-- Instructions to follow --
Beneath this line is the data. Output exactly the lines from the line with "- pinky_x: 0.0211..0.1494" to the line with "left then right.", both ends included, and nothing more.

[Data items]

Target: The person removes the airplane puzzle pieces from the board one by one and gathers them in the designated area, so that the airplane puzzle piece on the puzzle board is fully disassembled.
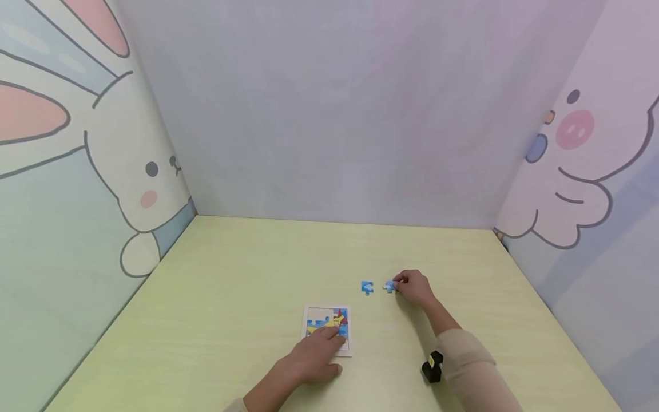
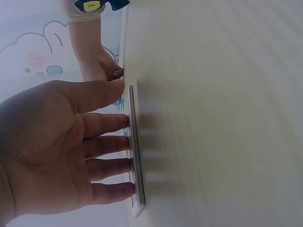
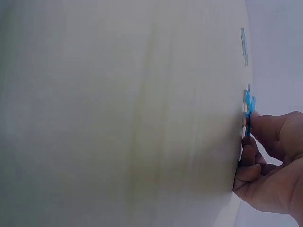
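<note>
A white-framed puzzle (image 1: 304,320) with blue, yellow and red pieces lies near the front of the table. My left hand (image 1: 315,355) rests on it with fingers spread straight; in the left wrist view the fingertips of that hand (image 2: 71,146) touch the board (image 2: 136,156). Farther back on the right, my right hand (image 1: 414,288) pinches a blue and white piece (image 1: 388,286) between thumb and fingers, low at the table surface. The right wrist view shows the right hand (image 3: 277,161) at the edge of this blue piece (image 3: 248,106).
Another blue piece (image 1: 367,286) lies left of the pinched one. The pale yellow-green table (image 1: 247,257) is bordered by a grey back wall and side walls with cartoon animals. A black device (image 1: 433,367) is strapped at my right sleeve.
</note>
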The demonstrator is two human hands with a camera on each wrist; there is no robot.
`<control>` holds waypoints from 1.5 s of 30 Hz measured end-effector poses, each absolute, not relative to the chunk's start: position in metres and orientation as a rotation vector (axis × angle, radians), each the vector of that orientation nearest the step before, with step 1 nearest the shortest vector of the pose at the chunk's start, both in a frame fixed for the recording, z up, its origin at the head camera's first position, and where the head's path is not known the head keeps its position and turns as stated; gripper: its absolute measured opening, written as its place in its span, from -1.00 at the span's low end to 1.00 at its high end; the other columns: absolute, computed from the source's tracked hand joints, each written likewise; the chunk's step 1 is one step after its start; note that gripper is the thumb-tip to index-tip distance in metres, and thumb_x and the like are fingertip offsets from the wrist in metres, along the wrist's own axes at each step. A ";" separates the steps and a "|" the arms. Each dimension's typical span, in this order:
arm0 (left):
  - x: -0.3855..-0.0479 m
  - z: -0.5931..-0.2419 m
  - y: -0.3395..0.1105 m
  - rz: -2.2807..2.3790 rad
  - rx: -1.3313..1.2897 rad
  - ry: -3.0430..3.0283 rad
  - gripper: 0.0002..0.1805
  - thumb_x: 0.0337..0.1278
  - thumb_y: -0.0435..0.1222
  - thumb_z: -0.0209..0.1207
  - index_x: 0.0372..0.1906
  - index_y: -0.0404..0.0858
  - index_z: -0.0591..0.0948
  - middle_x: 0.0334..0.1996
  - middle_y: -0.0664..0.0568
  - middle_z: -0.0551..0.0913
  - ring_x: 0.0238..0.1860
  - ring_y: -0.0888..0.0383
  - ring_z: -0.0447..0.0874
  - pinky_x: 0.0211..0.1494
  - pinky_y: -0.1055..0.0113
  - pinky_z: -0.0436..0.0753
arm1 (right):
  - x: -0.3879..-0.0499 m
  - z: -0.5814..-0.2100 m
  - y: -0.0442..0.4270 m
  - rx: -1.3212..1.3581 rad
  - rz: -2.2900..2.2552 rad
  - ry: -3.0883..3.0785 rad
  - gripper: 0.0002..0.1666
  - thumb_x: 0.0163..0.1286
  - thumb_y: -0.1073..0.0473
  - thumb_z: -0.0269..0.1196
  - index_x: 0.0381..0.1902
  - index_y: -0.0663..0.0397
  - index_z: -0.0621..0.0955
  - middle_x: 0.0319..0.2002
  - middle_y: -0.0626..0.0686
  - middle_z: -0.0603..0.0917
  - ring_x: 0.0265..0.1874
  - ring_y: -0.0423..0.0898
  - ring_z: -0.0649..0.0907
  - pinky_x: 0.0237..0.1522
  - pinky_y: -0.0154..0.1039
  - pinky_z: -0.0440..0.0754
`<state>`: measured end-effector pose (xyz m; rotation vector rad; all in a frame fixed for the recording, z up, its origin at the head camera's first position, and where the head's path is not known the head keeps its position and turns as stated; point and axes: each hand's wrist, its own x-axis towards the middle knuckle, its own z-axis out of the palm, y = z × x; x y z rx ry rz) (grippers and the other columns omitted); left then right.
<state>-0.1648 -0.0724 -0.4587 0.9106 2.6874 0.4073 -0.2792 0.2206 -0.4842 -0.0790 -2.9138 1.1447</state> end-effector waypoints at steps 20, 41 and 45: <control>-0.166 -0.461 -0.074 0.404 0.909 2.706 -0.44 0.17 -0.10 0.30 0.27 -0.18 0.56 0.34 -0.04 0.46 0.37 -0.06 0.37 0.29 0.04 0.48 | -0.262 -0.473 0.234 -0.076 1.400 -2.761 -0.75 0.43 0.33 0.21 -0.03 0.43 0.63 -0.34 0.11 0.62 -0.36 -0.07 0.50 -0.35 -0.26 0.47; -0.165 -0.463 -0.073 0.419 0.897 2.692 -0.40 0.18 -0.07 0.27 0.31 -0.19 0.53 0.38 -0.08 0.42 0.40 -0.12 0.34 0.32 -0.02 0.45 | -0.227 -0.475 0.209 0.113 1.631 -2.650 -0.71 0.43 0.19 0.25 -0.08 0.37 0.64 -0.28 0.04 0.69 -0.32 -0.13 0.57 -0.31 -0.32 0.53; -0.166 -0.462 -0.073 0.409 0.894 2.687 -0.40 0.19 -0.06 0.27 0.32 -0.18 0.53 0.39 -0.07 0.42 0.40 -0.11 0.34 0.32 -0.02 0.45 | -0.222 -0.473 0.199 0.151 1.650 -2.643 -0.72 0.39 0.17 0.28 -0.12 0.33 0.65 -0.30 -0.02 0.70 -0.31 -0.15 0.59 -0.31 -0.31 0.55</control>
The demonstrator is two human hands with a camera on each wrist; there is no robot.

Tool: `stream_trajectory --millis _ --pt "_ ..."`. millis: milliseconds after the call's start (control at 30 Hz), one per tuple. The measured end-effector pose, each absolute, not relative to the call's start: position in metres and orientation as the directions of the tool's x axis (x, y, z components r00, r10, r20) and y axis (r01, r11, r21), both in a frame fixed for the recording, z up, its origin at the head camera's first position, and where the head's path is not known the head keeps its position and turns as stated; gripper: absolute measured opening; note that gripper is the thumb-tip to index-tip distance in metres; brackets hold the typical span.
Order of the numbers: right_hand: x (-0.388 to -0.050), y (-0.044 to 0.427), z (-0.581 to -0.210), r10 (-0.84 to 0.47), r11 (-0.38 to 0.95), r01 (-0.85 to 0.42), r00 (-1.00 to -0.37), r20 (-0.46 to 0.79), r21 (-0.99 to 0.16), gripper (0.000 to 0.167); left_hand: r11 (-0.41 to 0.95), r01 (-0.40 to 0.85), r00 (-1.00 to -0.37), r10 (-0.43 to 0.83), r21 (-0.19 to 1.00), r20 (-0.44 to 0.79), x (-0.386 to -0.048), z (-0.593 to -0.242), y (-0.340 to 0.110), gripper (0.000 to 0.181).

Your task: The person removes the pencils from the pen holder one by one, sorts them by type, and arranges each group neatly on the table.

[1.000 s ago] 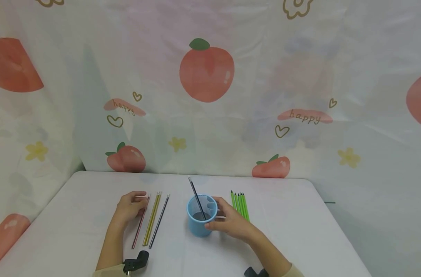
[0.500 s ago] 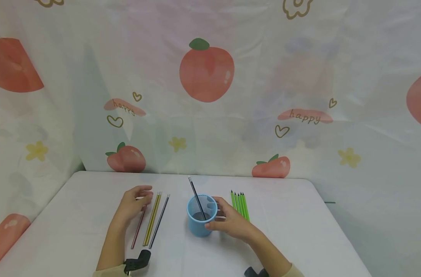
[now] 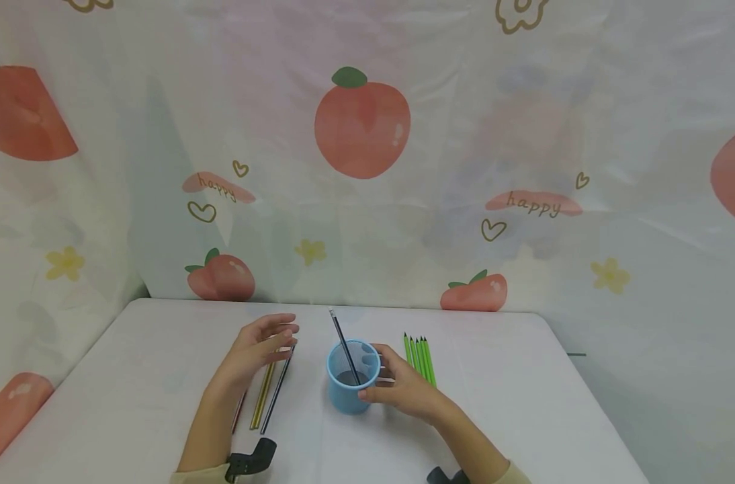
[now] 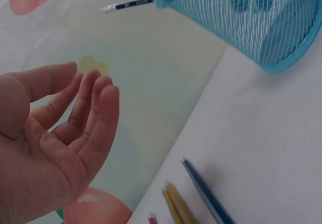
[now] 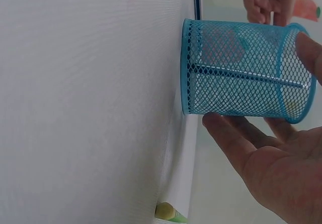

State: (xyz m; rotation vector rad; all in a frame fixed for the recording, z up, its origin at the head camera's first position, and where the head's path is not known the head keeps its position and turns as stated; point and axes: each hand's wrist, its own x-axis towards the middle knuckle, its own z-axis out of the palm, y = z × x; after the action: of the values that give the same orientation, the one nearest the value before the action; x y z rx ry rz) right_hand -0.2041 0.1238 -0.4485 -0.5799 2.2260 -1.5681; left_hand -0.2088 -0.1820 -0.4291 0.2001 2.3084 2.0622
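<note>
My left hand (image 3: 255,349) hovers over the far ends of the pencils at left. In the left wrist view its fingers (image 4: 108,108) are loosely bent and hold nothing. Beneath and beside it lie a dark blue pencil (image 3: 277,393), two gold pencils (image 3: 261,396) and a red pencil (image 3: 239,411), partly hidden by the arm. My right hand (image 3: 406,390) grips the side of a light blue mesh pen cup (image 3: 345,401), thumb in front and fingers behind. The cup stands upright on the table, and one dark pencil (image 3: 340,338) leans inside it, eraser end up.
Several green pencils (image 3: 420,356) lie side by side behind the right hand, tips pointing away. The white table (image 3: 500,417) ends at a fruit-printed curtain (image 3: 367,235). Black camera mounts sit on both wrists.
My left hand has moved right and away from me, from the red pencil across the gold pencils to above the dark blue pencil's far end. The right hand and pen cup have stayed put.
</note>
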Motion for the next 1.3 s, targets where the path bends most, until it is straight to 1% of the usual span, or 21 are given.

-- Response for this exercise --
  - pinky_x: 0.0211..0.1494
  - pinky_y: -0.1055..0.0113
  - pinky_z: -0.0436..0.0753
arm1 (right):
  - x: -0.3879..-0.0499 m
  - z: -0.5814..-0.2100 m
  - y: -0.0442..0.4270 m
  - rx: -1.3212..1.3581 rad
  - rz: -2.2900..2.2552 rad
  - ry: -3.0883..3.0785 rad
  - gripper: 0.0002..0.1666
  - thumb_x: 0.0163..0.1286
  - thumb_y: -0.1073..0.0473
  - thumb_z: -0.0269..0.1196
  - index_x: 0.0381..0.1902
  - index_y: -0.0663..0.0397
  - index_z: -0.0621..0.0955
  - middle_x: 0.0319..0.2002
  - middle_y: -0.0626..0.0686
  - middle_z: -0.0603..0.0917
  - ring_x: 0.0265..0.1874
  - ring_y: -0.0423..0.0898
  - ring_z: -0.0649..0.0907
  - pinky_x: 0.0237..0.1522
  - pinky_y: -0.0154..0.1039
  - pinky_z: -0.0440..0.0754
`<state>`: measured end-effector pose (xyz m; rotation vector rad; all in a frame fixed for the recording, z up, its origin at the head camera's first position, and where the head's path is not known the head keeps its position and turns as stated; point and axes: each hand's wrist, its own x-axis towards the middle knuckle, its own z-axis out of the palm, y = z × x; x y z rx ry rz) (grippers and the other columns omitted); left then right.

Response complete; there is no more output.